I like SolarBeat by WhiteVinylDesign -- a virtual music box of the planets. Each time an orbit is completed, a note is struck. The planets, of course, do not have circular orbits -- but it is in keeping with the spirit of Kepler's, "...the movements of the heavens are nothing except a certain everlasting polyphony".
Johannes Kepler established that the planets move elliptically around the sun, and that they accelerate as they approach the sun. Seminal scientific stuff that prepared the way for Newton, but his deeper belief, seen in his statement above, was that of a connection between music and the movement of the planets.
Kepler's Harmonices Mundi was published in 1619, five books to "erect the magnificent edifice of the harmonic system of the musical scale...as God, the Creator himself has expressed it in harmonizing the heavenly motions". This idea of the "music of the spheres" in fact goes back to Pythagoras and his discovery of string harmonics.
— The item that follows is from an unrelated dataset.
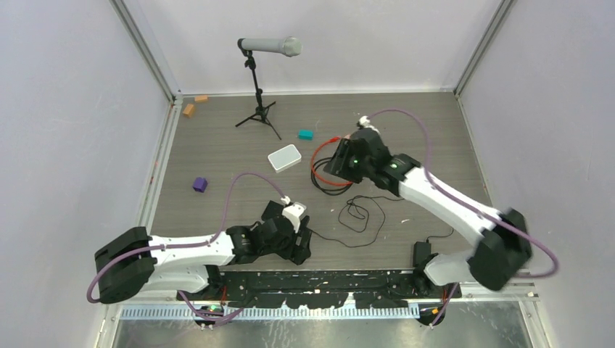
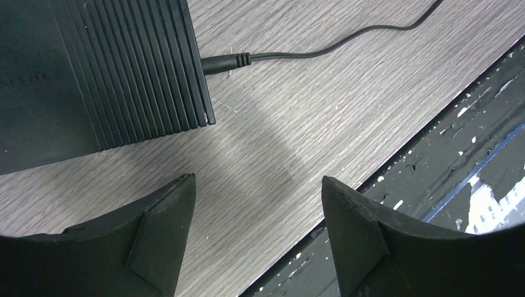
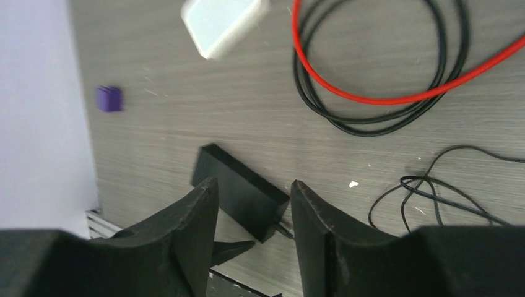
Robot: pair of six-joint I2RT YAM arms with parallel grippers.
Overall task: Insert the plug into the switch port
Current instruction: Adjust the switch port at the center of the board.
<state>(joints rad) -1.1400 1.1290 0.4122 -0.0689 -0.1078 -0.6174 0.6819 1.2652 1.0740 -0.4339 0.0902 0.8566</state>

The planets and stars rotated in spheres concentric to the earth, the distance between the spheres related to music intervals, and the whole created musical harmony. Enough here to inspire Dante's Divine Comedy. But it is with Kepler's equations that we see an attempt to actually create the celestial music.
Paul Viotti and Ralph Abraham in 2003 presented "Kepler's Music Of The Spheres" at the San Francisco Art Institute. Here, from Viotti's site, are links to Mercury and Earth, the most and least eccentric of the planets. The pitch changes with the approach to the sun. This should prepare you for All Six Planet Voices in Sync. Next, we have Amaranth Publishing apologizing that it would take thirty years to perform Kepler's music in real time -- the planets just take too darn long in their journeys. But a speed up is possible, giving us these excerpts from their Planetary Canon and Earth-Venus.
Less mathematical/astronomical and more inspired/astrological, we have Gustav Holst's, "The Planets". The link is to the CD where Andre Previn is the conductor. In April of this year, the work was performed by the Houston Symphony, with Hans Graf conducting. Unique to the event: NASA pitched in with the latest planetary photographs making for a stunning multimedia event, nicely described by CBS News.